What the task asks. Transcribe the data exactly. Leave nothing out.

##############################

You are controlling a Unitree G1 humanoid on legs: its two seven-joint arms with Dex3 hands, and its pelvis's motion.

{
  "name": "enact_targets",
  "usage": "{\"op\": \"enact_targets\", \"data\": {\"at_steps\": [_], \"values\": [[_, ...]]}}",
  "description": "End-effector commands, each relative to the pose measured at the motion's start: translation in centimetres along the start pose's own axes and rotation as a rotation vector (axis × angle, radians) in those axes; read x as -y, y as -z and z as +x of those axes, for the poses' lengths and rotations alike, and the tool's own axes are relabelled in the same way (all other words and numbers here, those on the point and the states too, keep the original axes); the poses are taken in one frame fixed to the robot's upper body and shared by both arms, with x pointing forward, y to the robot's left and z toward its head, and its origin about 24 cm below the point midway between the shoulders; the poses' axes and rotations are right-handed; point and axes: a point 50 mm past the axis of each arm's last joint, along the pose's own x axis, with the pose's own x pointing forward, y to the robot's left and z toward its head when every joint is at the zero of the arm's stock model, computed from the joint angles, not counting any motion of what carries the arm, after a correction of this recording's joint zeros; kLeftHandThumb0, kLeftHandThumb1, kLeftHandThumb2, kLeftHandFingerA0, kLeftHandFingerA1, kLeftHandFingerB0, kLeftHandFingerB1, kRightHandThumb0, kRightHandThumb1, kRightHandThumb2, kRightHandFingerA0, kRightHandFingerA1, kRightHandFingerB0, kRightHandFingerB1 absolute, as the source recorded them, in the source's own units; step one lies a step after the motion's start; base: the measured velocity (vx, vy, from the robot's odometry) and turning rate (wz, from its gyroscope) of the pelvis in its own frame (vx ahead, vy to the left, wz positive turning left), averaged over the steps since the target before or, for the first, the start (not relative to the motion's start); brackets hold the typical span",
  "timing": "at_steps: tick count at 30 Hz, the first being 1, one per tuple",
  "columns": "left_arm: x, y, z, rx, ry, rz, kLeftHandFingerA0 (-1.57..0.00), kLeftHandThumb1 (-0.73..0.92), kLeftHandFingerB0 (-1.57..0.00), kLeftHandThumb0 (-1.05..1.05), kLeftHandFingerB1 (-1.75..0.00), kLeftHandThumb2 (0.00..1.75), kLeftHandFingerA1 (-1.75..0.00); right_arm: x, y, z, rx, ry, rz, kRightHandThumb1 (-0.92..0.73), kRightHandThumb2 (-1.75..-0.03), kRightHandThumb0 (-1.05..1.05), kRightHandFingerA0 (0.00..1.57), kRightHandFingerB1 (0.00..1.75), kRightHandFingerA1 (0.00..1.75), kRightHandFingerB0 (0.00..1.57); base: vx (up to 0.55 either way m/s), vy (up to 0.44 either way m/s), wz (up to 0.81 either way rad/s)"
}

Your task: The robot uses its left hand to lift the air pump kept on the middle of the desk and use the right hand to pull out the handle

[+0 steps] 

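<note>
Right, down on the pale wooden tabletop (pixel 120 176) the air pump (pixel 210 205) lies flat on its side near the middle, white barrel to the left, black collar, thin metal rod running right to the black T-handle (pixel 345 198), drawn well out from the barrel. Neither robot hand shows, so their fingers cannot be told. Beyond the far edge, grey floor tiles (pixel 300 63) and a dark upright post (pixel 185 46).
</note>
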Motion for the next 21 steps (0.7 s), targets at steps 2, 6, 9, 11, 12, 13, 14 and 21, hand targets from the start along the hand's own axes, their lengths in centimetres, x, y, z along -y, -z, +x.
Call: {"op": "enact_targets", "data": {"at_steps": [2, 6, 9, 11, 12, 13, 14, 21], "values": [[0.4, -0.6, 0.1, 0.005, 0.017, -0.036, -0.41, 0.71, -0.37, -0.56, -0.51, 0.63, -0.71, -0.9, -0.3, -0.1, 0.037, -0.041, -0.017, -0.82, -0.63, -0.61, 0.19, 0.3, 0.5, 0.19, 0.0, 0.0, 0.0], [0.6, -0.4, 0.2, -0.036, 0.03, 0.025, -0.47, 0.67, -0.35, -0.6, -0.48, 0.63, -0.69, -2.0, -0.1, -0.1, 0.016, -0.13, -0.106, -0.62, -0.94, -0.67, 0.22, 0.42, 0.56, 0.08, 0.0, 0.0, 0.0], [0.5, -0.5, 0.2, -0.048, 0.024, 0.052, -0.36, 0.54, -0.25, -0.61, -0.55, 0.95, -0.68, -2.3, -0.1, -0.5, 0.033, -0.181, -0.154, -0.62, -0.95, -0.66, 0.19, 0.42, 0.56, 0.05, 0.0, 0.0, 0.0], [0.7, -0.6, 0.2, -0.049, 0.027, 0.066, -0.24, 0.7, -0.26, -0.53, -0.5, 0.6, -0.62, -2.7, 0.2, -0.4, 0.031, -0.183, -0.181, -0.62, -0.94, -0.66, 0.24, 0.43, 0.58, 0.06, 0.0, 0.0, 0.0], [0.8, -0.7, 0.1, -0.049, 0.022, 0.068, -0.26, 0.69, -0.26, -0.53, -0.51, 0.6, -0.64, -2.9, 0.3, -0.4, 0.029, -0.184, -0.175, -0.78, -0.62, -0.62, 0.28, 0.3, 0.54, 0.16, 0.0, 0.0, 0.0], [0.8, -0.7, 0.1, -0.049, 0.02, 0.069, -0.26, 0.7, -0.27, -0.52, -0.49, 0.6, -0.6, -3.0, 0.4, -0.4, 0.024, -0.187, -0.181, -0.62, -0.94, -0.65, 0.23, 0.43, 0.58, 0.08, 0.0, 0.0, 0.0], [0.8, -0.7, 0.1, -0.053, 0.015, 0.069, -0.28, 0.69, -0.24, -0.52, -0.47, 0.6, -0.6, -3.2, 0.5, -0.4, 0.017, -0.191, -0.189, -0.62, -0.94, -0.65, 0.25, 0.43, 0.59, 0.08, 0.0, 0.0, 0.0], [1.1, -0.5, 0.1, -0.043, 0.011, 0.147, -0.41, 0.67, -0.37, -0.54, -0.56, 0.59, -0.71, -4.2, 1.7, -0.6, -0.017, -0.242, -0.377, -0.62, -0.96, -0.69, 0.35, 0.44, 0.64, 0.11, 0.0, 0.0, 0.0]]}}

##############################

Result.
You are controlling a Unitree G1 humanoid on legs: its two seven-joint arms with Dex3 hands, and its pelvis's motion.

{
  "name": "enact_targets",
  "usage": "{\"op\": \"enact_targets\", \"data\": {\"at_steps\": [_], \"values\": [[_, ...]]}}",
  "description": "End-effector commands, each relative to the pose measured at the motion's start: translation in centimetres along the start pose's own axes and rotation as a rotation vector (axis × angle, radians) in those axes; read x as -y, y as -z and z as +x of those axes, for the poses' lengths and rotations alike, and the tool's own axes are relabelled in the same way (all other words and numbers here, those on the point and the states too, keep the original axes); the poses are taken in one frame fixed to the robot's upper body and shared by both arms, with x pointing forward, y to the robot's left and z toward its head, and its origin about 24 cm below the point midway between the shoulders; the poses' axes and rotations are right-handed; point and axes: a point 50 mm past the axis of each arm's last joint, along the pose's own x axis, with the pose's own x pointing forward, y to the robot's left and z toward its head when every joint is at the zero of the arm's stock model, computed from the joint angles, not counting any motion of what carries the arm, after a correction of this recording's joint zeros; kLeftHandThumb0, kLeftHandThumb1, kLeftHandThumb2, kLeftHandFingerA0, kLeftHandFingerA1, kLeftHandFingerB0, kLeftHandFingerB1, kRightHandThumb0, kRightHandThumb1, kRightHandThumb2, kRightHandFingerA0, kRightHandFingerA1, kRightHandFingerB0, kRightHandFingerB1 absolute, as the source recorded them, in the source's own units; step one lies a step after the motion's start; base: the measured velocity (vx, vy, from the robot's odometry) and turning rate (wz, from its gyroscope) of the pelvis in its own frame (vx ahead, vy to the left, wz positive turning left), averaged over the steps since the target before or, for the first, the start (not relative to the motion's start); brackets hold the typical span",
  "timing": "at_steps: tick count at 30 Hz, the first being 1, one per tuple",
  "columns": "left_arm: x, y, z, rx, ry, rz, kLeftHandFingerA0 (-1.57..0.00), kLeftHandThumb1 (-0.73..0.92), kLeftHandFingerB0 (-1.57..0.00), kLeftHandThumb0 (-1.05..1.05), kLeftHandFingerB1 (-1.75..0.00), kLeftHandThumb2 (0.00..1.75), kLeftHandFingerA1 (-1.75..0.00); right_arm: x, y, z, rx, ry, rz, kRightHandThumb1 (-0.92..0.73), kRightHandThumb2 (-1.75..-0.03), kRightHandThumb0 (-1.05..1.05), kRightHandFingerA0 (0.00..1.57), kRightHandFingerB1 (0.00..1.75), kRightHandFingerA1 (0.00..1.75), kRightHandFingerB0 (0.00..1.57); base: vx (up to 0.55 either way m/s), vy (up to 0.44 either way m/s), wz (up to 0.81 either way rad/s)"
}

Your task: The robot uses its left hand to lift the air pump kept on the middle of the desk and use the right hand to pull out the handle

[+0 steps] 

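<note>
Right, down on the pale wooden tabletop (pixel 120 176) the air pump (pixel 210 205) lies flat on its side near the middle, white barrel to the left, black collar, thin metal rod running right to the black T-handle (pixel 345 198), drawn well out from the barrel. Neither robot hand shows, so their fingers cannot be told. Beyond the far edge, grey floor tiles (pixel 300 63) and a dark upright post (pixel 185 46).
</note>
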Motion for the next 21 steps (0.7 s), targets at steps 2, 6, 9, 11, 12, 13, 14 and 21, hand targets from the start along the hand's own axes, their lengths in centimetres, x, y, z along -y, -z, +x.
Call: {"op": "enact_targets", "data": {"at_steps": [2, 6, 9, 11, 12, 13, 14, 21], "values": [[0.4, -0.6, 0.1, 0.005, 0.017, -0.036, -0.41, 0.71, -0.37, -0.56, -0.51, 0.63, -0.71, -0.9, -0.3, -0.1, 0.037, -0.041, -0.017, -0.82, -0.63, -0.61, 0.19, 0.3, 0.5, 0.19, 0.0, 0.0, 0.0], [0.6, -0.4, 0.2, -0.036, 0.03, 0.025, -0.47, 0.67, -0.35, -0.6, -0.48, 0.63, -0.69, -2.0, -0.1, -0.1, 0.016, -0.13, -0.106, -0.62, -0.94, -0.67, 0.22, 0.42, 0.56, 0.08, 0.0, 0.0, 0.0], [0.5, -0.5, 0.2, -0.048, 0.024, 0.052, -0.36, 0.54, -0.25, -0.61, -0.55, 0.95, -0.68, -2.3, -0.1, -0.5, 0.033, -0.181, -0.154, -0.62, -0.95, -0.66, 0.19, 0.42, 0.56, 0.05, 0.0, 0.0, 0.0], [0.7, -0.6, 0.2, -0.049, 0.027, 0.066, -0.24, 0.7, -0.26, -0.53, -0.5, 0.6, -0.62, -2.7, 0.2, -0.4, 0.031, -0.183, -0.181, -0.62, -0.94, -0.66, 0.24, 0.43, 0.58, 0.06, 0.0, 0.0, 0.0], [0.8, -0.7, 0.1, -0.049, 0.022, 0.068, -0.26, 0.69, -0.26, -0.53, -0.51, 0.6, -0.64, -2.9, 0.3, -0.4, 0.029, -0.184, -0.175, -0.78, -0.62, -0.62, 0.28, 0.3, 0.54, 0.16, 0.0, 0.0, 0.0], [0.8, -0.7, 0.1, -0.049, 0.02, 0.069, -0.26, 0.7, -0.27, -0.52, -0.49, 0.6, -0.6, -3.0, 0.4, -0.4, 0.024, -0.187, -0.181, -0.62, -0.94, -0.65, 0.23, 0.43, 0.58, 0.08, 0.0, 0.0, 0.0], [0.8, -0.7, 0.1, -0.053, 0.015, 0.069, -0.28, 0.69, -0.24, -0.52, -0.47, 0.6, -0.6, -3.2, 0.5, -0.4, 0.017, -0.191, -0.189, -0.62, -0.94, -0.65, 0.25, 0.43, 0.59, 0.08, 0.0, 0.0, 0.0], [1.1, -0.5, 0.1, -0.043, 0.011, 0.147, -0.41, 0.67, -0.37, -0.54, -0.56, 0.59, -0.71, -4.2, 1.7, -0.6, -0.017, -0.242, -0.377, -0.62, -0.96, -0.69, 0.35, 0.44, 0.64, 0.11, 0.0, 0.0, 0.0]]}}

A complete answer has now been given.